*WORK REQUIRED*
Locate the line bearing "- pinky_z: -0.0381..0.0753" in the material below, then reproduce it and each following line up to and including the line bearing "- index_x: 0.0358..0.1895".
[SUPPLIED INFORMATION — start]
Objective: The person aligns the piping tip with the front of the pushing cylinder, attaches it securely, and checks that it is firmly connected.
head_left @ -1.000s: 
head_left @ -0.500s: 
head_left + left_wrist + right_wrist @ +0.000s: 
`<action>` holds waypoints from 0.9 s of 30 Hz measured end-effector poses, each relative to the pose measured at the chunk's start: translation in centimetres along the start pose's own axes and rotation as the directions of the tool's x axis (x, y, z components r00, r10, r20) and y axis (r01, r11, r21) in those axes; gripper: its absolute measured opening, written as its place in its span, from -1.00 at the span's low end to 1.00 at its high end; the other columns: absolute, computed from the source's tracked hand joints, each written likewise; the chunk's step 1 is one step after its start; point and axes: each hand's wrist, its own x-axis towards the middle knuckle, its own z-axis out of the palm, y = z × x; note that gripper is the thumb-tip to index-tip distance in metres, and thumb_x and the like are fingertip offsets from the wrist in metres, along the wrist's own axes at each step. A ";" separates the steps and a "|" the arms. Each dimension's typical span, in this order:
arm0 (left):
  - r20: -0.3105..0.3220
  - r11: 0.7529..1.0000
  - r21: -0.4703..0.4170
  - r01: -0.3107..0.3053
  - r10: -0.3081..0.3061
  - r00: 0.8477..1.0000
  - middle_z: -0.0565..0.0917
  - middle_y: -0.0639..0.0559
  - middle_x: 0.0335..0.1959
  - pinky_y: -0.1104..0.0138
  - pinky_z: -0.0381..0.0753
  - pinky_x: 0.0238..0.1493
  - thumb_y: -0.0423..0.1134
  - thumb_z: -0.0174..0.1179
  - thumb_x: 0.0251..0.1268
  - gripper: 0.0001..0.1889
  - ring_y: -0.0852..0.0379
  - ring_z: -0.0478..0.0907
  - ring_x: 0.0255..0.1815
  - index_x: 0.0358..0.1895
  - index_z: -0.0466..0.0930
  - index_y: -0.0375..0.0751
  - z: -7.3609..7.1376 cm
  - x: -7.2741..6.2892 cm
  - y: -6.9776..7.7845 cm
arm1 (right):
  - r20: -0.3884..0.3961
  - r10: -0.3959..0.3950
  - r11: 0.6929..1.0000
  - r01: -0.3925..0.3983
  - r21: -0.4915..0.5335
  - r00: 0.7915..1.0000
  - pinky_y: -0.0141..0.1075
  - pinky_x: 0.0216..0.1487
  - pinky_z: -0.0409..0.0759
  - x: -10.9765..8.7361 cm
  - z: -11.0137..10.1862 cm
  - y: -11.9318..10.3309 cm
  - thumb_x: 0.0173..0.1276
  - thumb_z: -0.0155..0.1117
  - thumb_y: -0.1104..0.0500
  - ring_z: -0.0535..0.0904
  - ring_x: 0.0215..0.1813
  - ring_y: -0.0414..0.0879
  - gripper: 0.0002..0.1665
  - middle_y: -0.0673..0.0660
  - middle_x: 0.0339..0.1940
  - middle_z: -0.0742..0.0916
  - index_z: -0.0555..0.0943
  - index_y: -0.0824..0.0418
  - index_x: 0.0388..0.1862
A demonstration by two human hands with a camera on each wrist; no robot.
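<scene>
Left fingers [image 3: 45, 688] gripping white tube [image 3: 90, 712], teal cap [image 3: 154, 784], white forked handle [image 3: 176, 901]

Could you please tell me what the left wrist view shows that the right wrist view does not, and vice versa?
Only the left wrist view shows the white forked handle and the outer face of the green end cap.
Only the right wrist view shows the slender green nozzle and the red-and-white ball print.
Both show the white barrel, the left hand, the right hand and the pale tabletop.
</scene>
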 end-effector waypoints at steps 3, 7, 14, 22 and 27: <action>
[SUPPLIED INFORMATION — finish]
*REPLY TO THE EXERCISE*
  - pinky_z: -0.0381..0.0753
  - pinky_x: 0.0238..0.1493
  - thumb_y: -0.0423..0.1134
  - thumb_z: -0.0174..0.1179
  - thumb_x: 0.0251..0.1268
  - gripper: 0.0001..0.1889
  - ring_y: -0.0852..0.0379
  - ring_z: -0.0478..0.0907
  - ring_x: 0.0255..0.1815
  - index_x: 0.0358..0.1895

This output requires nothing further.